▶ [What needs to be done] An exact transcription of the lines below, from the first through the one containing "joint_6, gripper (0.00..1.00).", is the only output wanted.

Extracted data entries:
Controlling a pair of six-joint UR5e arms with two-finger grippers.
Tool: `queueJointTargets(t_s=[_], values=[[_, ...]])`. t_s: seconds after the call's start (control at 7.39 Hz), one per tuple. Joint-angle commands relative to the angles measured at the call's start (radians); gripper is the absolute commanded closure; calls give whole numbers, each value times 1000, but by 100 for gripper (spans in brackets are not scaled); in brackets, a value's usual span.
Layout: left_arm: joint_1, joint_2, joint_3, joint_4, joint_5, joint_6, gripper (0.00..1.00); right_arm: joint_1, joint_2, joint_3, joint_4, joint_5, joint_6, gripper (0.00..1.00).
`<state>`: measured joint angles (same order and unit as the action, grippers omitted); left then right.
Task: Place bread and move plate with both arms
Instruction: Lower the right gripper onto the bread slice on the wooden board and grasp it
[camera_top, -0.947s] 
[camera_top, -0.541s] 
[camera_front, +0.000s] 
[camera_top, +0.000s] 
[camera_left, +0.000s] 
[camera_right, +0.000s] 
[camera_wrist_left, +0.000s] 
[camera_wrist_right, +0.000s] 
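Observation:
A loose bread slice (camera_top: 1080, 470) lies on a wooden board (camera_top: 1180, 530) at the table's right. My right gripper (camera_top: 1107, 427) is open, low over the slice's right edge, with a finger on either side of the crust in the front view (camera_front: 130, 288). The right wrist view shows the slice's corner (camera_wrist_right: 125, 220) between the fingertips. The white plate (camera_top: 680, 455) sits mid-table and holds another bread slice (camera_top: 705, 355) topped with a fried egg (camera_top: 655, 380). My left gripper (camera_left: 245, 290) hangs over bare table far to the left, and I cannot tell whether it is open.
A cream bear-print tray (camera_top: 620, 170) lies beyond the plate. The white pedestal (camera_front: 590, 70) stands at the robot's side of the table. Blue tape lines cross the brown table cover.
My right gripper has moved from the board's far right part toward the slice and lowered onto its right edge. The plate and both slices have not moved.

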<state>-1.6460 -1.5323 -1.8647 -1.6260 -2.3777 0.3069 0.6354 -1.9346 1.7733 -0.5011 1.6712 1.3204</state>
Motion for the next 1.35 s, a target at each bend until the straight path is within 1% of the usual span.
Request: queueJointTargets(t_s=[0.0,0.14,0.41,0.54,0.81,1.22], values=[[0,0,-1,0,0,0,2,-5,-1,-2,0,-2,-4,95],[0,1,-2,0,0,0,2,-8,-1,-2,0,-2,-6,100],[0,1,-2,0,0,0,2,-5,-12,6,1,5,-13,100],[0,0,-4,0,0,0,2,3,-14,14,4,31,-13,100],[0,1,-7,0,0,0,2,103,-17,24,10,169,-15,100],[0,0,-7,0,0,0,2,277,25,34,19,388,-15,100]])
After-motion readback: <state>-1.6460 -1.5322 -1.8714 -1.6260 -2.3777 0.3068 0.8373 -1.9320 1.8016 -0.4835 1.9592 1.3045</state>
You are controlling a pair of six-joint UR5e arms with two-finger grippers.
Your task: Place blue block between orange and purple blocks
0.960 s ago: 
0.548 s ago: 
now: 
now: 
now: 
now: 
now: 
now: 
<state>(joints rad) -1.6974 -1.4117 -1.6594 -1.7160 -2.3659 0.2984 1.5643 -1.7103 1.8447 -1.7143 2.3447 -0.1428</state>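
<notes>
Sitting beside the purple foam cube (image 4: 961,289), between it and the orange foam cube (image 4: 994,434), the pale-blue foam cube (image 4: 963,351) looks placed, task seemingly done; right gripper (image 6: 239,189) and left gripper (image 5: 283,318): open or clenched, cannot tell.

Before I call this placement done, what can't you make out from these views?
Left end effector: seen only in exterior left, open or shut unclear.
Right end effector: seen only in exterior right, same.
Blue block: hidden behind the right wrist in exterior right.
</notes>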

▶ [Task output]
Controlling a pair of six-joint UR5e arms with two-finger grippers.
Tool: `queueJointTargets(t_s=[_], values=[[_, ...]])`. t_s: seconds after the call's start (control at 7.39 Hz), one per tuple. Joint-angle commands relative to the angles measured at the call's start (radians); gripper is the absolute commanded closure; calls give whole numbers, each value times 1000, but by 100 for gripper (spans in brackets are not scaled); in brackets, a value's usual span.
Layout: left_arm: joint_1, joint_2, joint_3, joint_4, joint_5, joint_6, gripper (0.00..1.00); right_arm: joint_1, joint_2, joint_3, joint_4, joint_5, joint_6, gripper (0.00..1.00).

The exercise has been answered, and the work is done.